Trabzon’da son günlerde hava sıcaklığının artması yüksek kesimlerdeki karların hızla erimesine neden oldu. Yamaç eğiliminin ve killi kayaçların fazla olması nedeniyle Türkiye’de en çok heyelanın yaşandığı illerden biri olan Trabzon’da son bir ayda 100’ün üzerinde heyelan meydana geldi. Riskli görülen yaklaşık 30 evin ise boşaltıldığı kentte tarım alanları, yollar ve yerleşim birimleri zarar gördü. Karların ani erimesinden kaynaklı toprağın yumuşaması ile oluşan heyelanlarda can kaybı yaşanmazken, uzmanlar dik arazilerdeki tarım arazilerine dikkat çekti.
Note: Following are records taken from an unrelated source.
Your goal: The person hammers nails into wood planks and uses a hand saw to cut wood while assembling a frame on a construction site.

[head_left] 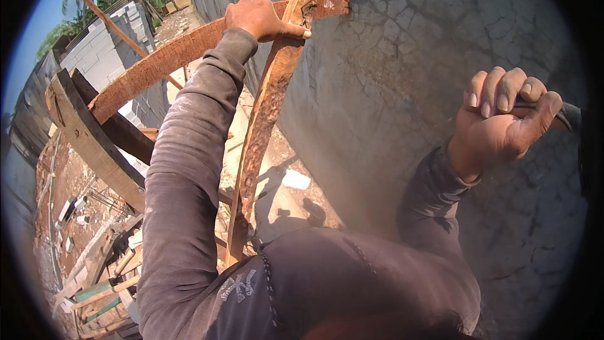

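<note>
My left hand point(258, 17) is closed over a reddish wooden beam point(170, 49) that runs across toward the wall. Its thumb presses on the upper part of an upright wooden board point(261, 119), which meets the beam near the beam's right end. The board has a rough, bark-like edge and slants down toward my body. Raised at the right, my right hand point(500, 119) has its fingers curled around a dark handle point(570, 116). Whatever that handle belongs to is lost at the dark rim of the view.
A cracked grey plastered wall point(390, 88) stands close on the right. A thick wooden post point(94, 138) supports the beam's left end. Scrap timber point(107, 289) and rubble lie at lower left. Pale blocks point(107, 44) are stacked behind; a white chunk point(296, 179) lies below.
</note>
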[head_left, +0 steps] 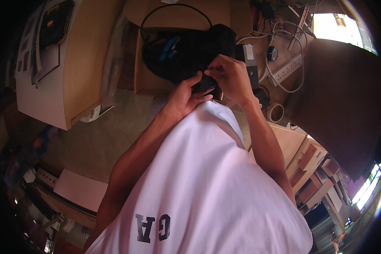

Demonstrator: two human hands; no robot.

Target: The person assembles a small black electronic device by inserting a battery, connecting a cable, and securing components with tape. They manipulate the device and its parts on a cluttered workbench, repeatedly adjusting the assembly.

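Note:
A black fabric item, perhaps a bag, lies bunched up in front of me, with a blue strip on its left part. My left hand holds its near edge, thumb on one side and fingers on the other. Beside it, my right hand is closed in a pinch at the same edge; whatever small part sits between those fingertips is too dark to make out. Both hands are close together, just beyond my white shirt.
An open cardboard box surrounds the black item. To the right lie a white power strip with looping cables, a roll of tape and a dark brown panel. A large pale cabinet stands at left.

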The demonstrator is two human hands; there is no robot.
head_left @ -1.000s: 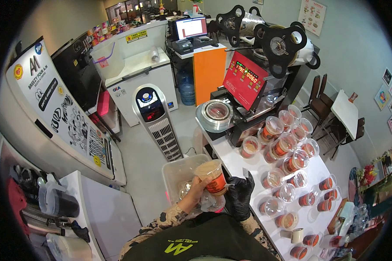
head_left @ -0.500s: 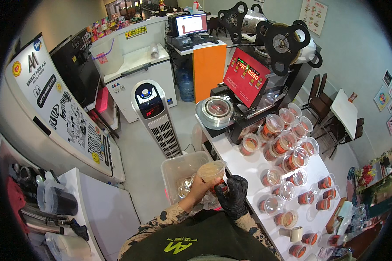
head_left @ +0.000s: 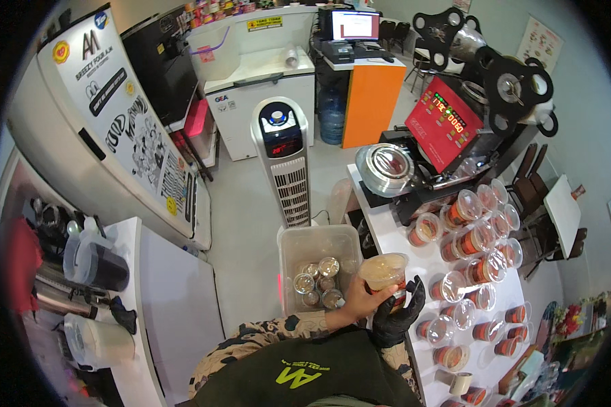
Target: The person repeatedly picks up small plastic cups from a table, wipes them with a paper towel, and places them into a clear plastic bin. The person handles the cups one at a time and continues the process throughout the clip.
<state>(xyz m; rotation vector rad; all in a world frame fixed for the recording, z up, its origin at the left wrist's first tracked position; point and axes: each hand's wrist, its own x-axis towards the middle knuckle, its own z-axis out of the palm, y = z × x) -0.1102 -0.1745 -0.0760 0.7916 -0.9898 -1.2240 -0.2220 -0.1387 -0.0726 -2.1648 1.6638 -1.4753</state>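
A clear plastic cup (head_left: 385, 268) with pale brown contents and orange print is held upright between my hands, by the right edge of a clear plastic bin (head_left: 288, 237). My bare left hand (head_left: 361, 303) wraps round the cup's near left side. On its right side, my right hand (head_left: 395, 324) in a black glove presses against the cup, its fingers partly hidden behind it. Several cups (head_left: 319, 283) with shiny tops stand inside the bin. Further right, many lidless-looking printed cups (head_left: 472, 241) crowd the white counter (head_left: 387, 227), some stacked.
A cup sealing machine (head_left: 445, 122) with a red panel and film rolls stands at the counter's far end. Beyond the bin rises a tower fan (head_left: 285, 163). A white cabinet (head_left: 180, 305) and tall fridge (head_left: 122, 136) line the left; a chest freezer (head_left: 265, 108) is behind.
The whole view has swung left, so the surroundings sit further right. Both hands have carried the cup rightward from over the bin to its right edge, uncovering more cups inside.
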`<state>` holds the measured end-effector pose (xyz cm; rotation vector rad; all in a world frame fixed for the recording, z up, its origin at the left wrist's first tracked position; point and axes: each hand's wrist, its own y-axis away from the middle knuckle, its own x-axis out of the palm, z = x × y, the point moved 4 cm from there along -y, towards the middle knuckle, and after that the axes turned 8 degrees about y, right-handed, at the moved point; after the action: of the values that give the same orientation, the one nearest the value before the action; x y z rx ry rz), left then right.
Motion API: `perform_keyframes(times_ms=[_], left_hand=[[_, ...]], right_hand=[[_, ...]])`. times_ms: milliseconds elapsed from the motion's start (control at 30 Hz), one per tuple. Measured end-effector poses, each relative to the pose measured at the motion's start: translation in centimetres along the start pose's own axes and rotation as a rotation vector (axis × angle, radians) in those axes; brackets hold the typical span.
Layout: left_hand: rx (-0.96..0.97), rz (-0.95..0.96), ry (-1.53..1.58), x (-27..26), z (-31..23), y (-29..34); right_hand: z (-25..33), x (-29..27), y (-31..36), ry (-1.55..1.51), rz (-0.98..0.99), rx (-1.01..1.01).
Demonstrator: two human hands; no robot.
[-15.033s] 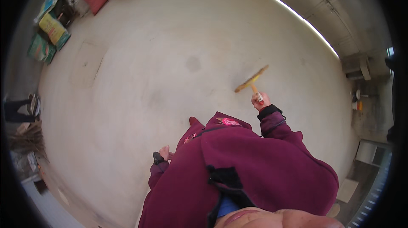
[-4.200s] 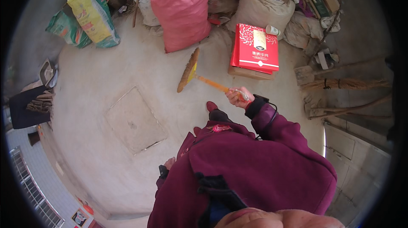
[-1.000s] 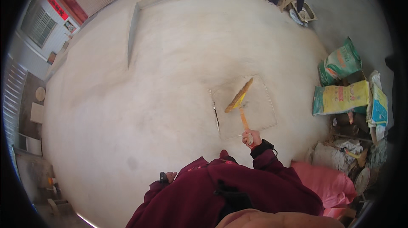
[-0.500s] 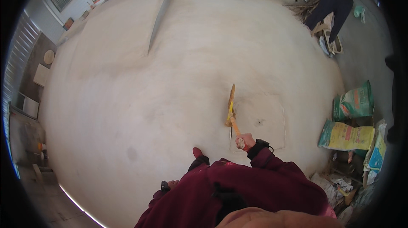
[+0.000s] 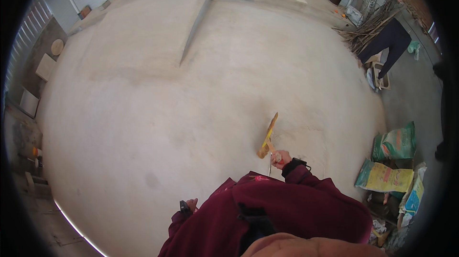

Konuyla ilgili açıklamalarda bulunan Karadeniz Teknik Üniversitesi (KTÜ) Orman Mühendisliği Bölüm Başkanı Öğretim Üyesi Prof. Dr. Ömer Kara, ilkbahar aylarında bölgede heyelanların arttığına dikkat çekti. Kara “Heyelanın sebeplerini bir çok başlık altında sıralayabiliriz. Bunlar birincisi topografik yapımız çok eğimli olması. Buna bağlı olarak da yamaçların stabilitesinin kritik bir noktada olması. Ayrıca iklim ve buna bağlı olarak yağışlar ve jeolojik yapı bunlar heyelan olaylarında önemli etkenler. Özellikle yağışlara bağlı olarak toprak içerisindeki suyun miktarı arttığında ve altta da kaymaya elverişli bir jeolojik tabaka olduğu zaman heyelanlar kaçınılmaz oluyor. Özellikle geçiş dönemlerinde yani ilkbaharda heyelanlarda bir artış var. Bunun da sebebi, havaların ısınmasına bağlı olarak karların erimesi ve buna bağlı olarak ta yamaç içerisindeki suyun sızarak bir basınç oluşturması ve buna bağlı olarak ta heyelanlar sıklıkla görülüyor” dedi.
Yanlış arazi kullanımının heyelanları beraberinde getirdiğini vurgulayan Kara, “Heyelanların oluşumunda insanların da etkisi var. Özellikle yanlış arazi kullanımı, ormanların kaldırılarak çay, fındık tarımına döndürülmesi bunlar da yine heyelanları tetikliyor dolayısıyla arazinin kaymasını elverişli hale gelmesine sebep oluyor. İnsanların diğer etkisi de; özellikle yol yapıldığı zaman topuk tarafı kazıldığında artık yamacın aşağıya doğru hareketi kolaylaşıyor. Yine üzerine yerleşim yapılarak yamaca ek yük bindirildiği için bu da yine heyelanları etkileyen önemli unsurlardan birisi” şeklinde konuştu.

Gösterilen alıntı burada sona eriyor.